The task. An exact copy of the data is required, with no pictures in it.

Given information.
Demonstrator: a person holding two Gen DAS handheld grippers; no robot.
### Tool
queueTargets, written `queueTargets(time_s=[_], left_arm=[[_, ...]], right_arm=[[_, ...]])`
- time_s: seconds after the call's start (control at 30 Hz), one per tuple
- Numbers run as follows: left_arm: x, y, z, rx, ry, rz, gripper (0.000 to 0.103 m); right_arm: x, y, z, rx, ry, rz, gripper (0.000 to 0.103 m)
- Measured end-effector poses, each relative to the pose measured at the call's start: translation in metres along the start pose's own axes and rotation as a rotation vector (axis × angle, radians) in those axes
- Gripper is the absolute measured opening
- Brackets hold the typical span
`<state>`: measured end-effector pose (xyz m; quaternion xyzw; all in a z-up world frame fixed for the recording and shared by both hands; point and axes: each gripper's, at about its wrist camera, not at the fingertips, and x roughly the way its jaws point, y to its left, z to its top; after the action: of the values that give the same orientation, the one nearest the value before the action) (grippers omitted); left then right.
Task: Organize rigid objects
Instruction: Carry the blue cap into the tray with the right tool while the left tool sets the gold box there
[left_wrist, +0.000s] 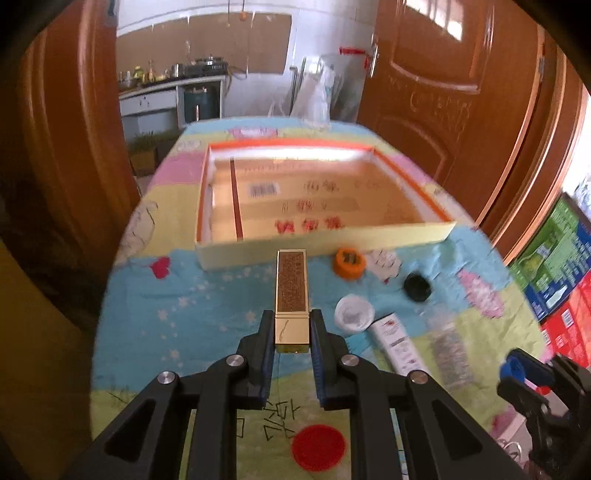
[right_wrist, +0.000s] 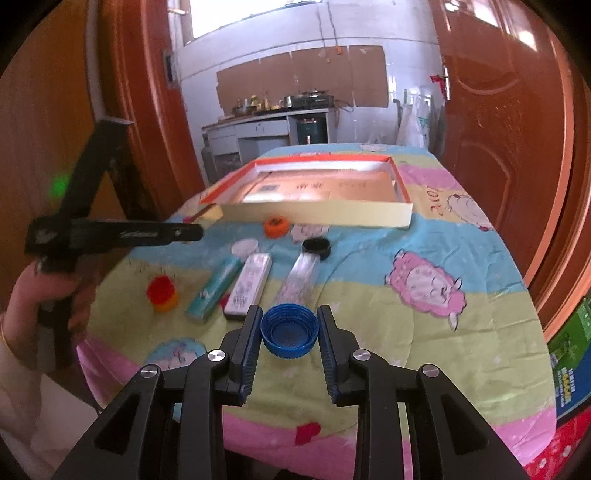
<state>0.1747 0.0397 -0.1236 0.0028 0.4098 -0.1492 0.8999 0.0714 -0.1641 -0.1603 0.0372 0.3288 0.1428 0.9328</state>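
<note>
Clamping the gold box (left_wrist: 291, 295), the left gripper (left_wrist: 292, 332) points traywards; the right gripper (right_wrist: 289, 332) pinches the blue cap (right_wrist: 289, 329)

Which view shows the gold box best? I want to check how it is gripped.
The left wrist view: the gold box fills the centre, its near end clamped in the left gripper, far end toward the tray. The right wrist view shows only a pale, blurred tip past the left gripper's arm.

Home: kitchen counter (right_wrist: 266, 110), stove (right_wrist: 314, 99), wooden doors (left_wrist: 443, 85).
</note>
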Motion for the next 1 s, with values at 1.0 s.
queueTargets(time_s=[1.0], left_arm=[[0.091, 0.03, 0.162, -0.067, 0.08, 0.047, 0.018]], right_arm=[[0.171, -0.074, 0.243, -0.113, 0.089, 0.053, 0.03]])
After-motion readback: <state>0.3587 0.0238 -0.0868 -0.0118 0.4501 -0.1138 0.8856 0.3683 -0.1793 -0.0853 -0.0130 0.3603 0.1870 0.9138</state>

Output.
Demonstrator: a person holding two Gen DAS handheld grippers; no robot.
### Tool
queueTargets, written `queueTargets(time_s=[_], left_arm=[[_, ...]], right_arm=[[_, ...]])`
- time_s: seconds after the call's start (control at 30 Hz), one per tuple
- Numbers run as follows: left_arm: x, y, z, rx, ry, rz, gripper (0.000 to 0.103 m); right_arm: x, y, z, rx, ry, rz, gripper (0.000 to 0.103 m)
- Measured end-effector poses, each relative to the pose measured at the call's start: translation in metres along the start pose's own axes and rotation as a rotation vector (axis × angle, radians) in those axes
- Gripper is the absolute measured opening
- Brackets hold the typical span
`<state>`: measured end-effector pose (xyz m; quaternion xyzw; all in a z-up world frame fixed for the recording and shared by both hands; point and axes: each gripper's, at about its wrist camera, not at the fingertips, and x roughly the way its jaws point, y to its left, z to its top; after the action: of the values that give the same orientation, the one nearest the value before the action) (grippers omitted); left then right.
Task: Organize rigid objects
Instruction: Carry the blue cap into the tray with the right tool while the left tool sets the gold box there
[left_wrist, +0.000s] 
[right_wrist, +0.000s] 
<state>0.1747 0.0397 -0.1236 0.0028 0.4098 -0.1492 0.8999 0.0714 -0.1641 -0.1603 0.0372 0.3288 0.1428 0.9328</state>
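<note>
Clamping the gold box (left_wrist: 291, 295), the left gripper (left_wrist: 292, 332) points traywards; the right gripper (right_wrist: 289, 332) pinches the blue cap (right_wrist: 289, 329)

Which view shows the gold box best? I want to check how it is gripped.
The left wrist view: the gold box fills the centre, its near end clamped in the left gripper, far end toward the tray. The right wrist view shows only a pale, blurred tip past the left gripper's arm.

Home: kitchen counter (right_wrist: 266, 110), stove (right_wrist: 314, 99), wooden doors (left_wrist: 443, 85).
</note>
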Motion for the next 1 s, with values at 1.0 s.
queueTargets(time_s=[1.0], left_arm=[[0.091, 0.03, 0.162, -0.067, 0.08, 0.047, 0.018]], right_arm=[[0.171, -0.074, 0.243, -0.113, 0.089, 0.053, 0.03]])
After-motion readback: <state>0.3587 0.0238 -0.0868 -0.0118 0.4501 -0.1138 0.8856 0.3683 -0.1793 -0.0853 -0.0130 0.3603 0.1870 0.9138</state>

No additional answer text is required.